My grandmother passed away Wednesday, Jan 7, 2009. She was very very ill, and in hospice care at home. It was a long wait as my family watched her deteriorate and struggle in the last weeks. She was my father's mother, Ana Luisa Sanchez. She was very strong-willed, a pain in the ass really, and many times not so nice to people. She was especially rude to my own mother. How ironic that at the end, my grandma ended up having to be grateful, indebted, and dependent on my mother for such basic care such as food, baths, and wiping her ass. Such is family, imperfect, yet we are tied to them forever.

Any other time, I would have rushed to my family's side to provide support, strength, another point of view, just be there as family should. But Inaru's operation was the same day as the wake. Since my grandmother didn't want a funeral per se (I think she suspected people would just congregate and gossip about her), even a short wake was stretching her last wishes. She wanted to be cremated, so my family opted for a viewing of three hours only before cremation. This, I believed, was the best way to go, since it would allow the family some closure in seeing the body lifeless and still, giving the situation an air of finality, as well as provide some time for our extensive family to get together and see each other.

N's operation was a simple one, yet one I was waiting for 3 years. Almost since birth, she's had an umbilical hernia present. I just knew (from mother's instinct maybe?) that it would require surgery to correct, rather than close on its own. Every doctor and surgeon I saw said the same thing: we must wait until she is at least 3 years old to operate. Anything sooner would be an unnecessary risk to her, as well as the possibility for the hernia to re-herniate (is that a word?). So wait we must. She went summers without wearing short tops or bikinis, and everything I put on her was with the aim to diminish the appearance of the hernia. It was very noticeable even over the clothes. It did not bother her, she felt no pain or discomfort, although already at 2, the kids in daycare would point it out and wonder what the heck THAT was. Hernias are very common in children, 25% of all kids have them. Most seem to be hereditary. In fact, right around the same age, I also had a double inguinal hernia corrected. My brother had an umbilical hernia as well, but his closed on its own.

The surgery took about 30 minutes, and it was outpatient (back when I had mine it was not, I believe I stayed overnight). We left the hospital about 4:10 and by about 5:15 she was already asking for food and playing. Kids are incredibly resilient. I did not realize how anxious and expectant I was about getting this operation until everything was over. I am so happy to see N without that huge hideous "outie" belly button. I can't wait to take off the bandage on Sunday and see what the incision looks like. There was a moment in the hospital, after seeing her anesthesized and after getting a quick and anxious bite to eat, as we were walking hurriedly back through the long hallways in Children's National Medical Center in DC to wait for the outcome of the surgery, that I choked up. An honest-to-the-gods scrunch up of the face, an overwhelming emotion of "oh my god we are in the hospital and they are cutting up my little girl" that almost made my heart stop and almost made me grab Adal's arm in panic and fear. Almost. And then it was gone. I put on a brave face for Adal, because he needed it. And then, it was all over.

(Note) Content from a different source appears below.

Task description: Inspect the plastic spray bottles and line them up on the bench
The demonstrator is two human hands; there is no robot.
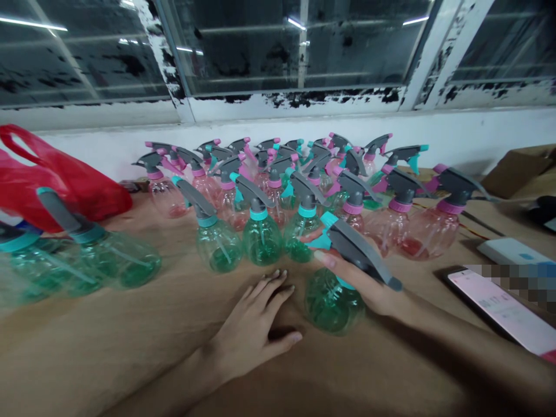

Because of the surgery, I wasn't able to go home for the short wake. I felt so frustrated to not be there. In the end, the surgery went excellent, Inaru reacted very well, my grandmother's funeral, although short, brought many family members and friends together as only a funeral or a wedding can, and everything worked itself out. I must be seeing the positive side of things lately, because according to my ticker (and my scale), I've lost a total of 70 lbs. I'm halfway there! 70 more to go!